→ **Exercise aim**
Retype the material exactly, ending with the line containing "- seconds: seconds".

→ **Given data**
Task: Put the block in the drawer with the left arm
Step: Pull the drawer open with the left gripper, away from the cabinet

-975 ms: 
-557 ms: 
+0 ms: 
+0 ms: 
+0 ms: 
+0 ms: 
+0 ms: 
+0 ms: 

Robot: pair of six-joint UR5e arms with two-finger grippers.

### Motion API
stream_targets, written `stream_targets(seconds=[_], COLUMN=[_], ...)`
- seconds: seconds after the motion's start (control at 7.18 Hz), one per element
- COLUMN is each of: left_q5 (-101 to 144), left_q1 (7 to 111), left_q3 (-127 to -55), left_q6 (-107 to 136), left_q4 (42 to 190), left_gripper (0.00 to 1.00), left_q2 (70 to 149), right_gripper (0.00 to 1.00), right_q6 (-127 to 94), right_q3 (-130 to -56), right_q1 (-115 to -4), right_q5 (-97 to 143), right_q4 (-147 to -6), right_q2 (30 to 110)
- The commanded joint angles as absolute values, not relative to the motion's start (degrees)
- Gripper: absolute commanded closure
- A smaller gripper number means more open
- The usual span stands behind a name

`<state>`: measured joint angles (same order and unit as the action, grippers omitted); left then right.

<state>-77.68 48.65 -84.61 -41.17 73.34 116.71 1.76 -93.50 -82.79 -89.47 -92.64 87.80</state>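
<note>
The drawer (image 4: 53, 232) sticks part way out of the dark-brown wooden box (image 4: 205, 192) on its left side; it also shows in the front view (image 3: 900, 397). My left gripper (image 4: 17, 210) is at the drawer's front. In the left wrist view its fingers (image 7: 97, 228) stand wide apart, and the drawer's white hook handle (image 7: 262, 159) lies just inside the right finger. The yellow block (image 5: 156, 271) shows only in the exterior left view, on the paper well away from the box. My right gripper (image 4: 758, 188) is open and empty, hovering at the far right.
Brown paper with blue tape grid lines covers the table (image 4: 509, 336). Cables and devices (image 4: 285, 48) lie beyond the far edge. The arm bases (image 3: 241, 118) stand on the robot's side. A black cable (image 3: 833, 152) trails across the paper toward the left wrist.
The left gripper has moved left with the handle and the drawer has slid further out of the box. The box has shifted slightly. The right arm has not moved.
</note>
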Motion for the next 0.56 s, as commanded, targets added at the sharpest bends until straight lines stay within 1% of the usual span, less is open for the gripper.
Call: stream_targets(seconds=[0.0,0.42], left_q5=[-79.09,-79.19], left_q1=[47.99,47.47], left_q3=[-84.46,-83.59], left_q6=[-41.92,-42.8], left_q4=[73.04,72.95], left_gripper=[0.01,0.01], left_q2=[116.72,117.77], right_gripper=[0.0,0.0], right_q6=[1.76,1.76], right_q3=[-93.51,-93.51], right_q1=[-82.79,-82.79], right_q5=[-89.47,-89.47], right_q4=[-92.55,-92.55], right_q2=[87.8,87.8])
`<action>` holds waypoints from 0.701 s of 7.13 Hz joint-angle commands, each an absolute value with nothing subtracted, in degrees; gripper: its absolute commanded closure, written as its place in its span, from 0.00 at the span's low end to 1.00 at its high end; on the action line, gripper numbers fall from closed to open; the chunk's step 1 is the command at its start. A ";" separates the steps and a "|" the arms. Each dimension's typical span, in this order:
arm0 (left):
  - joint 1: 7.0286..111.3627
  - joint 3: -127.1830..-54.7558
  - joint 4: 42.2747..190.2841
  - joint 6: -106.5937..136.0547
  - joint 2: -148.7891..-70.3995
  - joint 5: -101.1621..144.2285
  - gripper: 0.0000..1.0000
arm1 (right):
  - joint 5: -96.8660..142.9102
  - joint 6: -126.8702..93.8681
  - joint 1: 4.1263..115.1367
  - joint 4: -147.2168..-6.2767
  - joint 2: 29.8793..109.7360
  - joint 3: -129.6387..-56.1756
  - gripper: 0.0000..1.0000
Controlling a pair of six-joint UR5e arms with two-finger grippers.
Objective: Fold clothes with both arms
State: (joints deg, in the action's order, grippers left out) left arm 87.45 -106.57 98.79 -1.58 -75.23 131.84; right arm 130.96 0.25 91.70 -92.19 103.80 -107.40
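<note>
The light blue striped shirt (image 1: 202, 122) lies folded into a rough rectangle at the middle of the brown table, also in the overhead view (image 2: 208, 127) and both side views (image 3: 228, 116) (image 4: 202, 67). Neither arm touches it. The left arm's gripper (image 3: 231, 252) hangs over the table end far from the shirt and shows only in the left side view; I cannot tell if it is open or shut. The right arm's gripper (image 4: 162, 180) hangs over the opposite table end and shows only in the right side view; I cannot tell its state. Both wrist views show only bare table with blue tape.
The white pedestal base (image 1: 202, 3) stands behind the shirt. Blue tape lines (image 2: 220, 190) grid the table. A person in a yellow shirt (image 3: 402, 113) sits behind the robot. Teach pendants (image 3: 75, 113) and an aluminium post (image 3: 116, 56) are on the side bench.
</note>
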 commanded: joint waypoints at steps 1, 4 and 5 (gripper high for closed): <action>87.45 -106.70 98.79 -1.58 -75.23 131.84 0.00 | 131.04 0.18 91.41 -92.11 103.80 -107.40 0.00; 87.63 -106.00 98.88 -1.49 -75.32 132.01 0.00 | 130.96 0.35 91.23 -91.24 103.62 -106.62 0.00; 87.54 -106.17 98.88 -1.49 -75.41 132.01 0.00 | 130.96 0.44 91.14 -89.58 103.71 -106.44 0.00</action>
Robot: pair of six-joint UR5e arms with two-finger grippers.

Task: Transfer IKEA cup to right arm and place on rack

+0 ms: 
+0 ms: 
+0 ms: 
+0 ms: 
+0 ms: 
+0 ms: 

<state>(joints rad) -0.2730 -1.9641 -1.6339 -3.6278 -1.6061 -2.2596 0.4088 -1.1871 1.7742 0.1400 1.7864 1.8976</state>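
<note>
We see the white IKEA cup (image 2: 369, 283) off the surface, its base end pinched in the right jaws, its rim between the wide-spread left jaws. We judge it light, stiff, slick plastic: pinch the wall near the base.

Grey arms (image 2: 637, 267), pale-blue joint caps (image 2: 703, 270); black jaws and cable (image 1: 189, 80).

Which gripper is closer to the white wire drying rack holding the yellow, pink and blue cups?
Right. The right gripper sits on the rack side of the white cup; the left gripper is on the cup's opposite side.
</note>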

→ **The completed task**
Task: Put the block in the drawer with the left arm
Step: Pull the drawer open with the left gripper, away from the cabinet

-975 ms: 
-557 ms: 
+0 ms: 
+0 ms: 
+0 ms: 
+0 ms: 
+0 ms: 
+0 ms: 

Robot: pair of six-joint UR5e arms with two-finger grippers.

### Motion API
stream_targets, written `stream_targets(seconds=[_], COLUMN=[_], ...)`
- seconds: seconds after the motion's start (control at 7.18 Hz), one per element

This answer requires nothing more.